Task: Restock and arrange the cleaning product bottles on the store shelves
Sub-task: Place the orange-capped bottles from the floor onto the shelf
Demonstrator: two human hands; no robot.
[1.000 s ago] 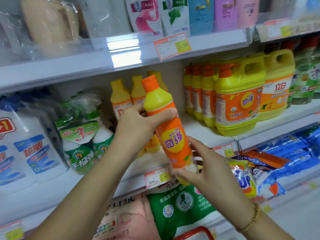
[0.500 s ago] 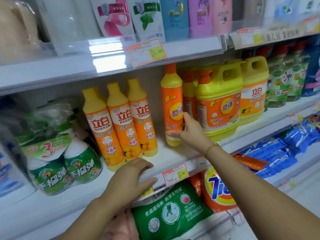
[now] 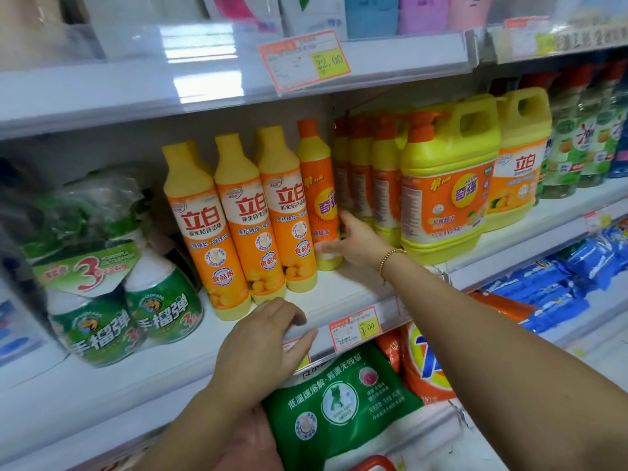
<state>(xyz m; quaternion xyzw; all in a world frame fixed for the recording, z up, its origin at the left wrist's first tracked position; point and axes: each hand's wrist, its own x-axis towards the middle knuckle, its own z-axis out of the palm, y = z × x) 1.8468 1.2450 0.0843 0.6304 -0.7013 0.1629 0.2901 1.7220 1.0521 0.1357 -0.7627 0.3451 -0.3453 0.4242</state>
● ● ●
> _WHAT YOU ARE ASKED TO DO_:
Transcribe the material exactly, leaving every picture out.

> _ANSWER TO THE EXERCISE_:
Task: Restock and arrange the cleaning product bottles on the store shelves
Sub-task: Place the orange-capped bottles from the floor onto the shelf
Demonstrator: two human hands; no robot.
[1.000 s ago] 
[0.500 s ago] 
[now] 
<state>(xyz m; quaternion xyzw; all in a world frame fixed for the recording, z up, its origin at the left wrist's first tracked position; point and axes: each hand's wrist, its own x-axis towards the middle knuckle, its own z-axis out of the palm, y = z × x) 1.8468 1.2450 0.0843 0.6304 -0.7013 0.1629 0.2901 1.7220 1.0521 0.1357 -0.7627 0.3451 -0.3453 0.4242</state>

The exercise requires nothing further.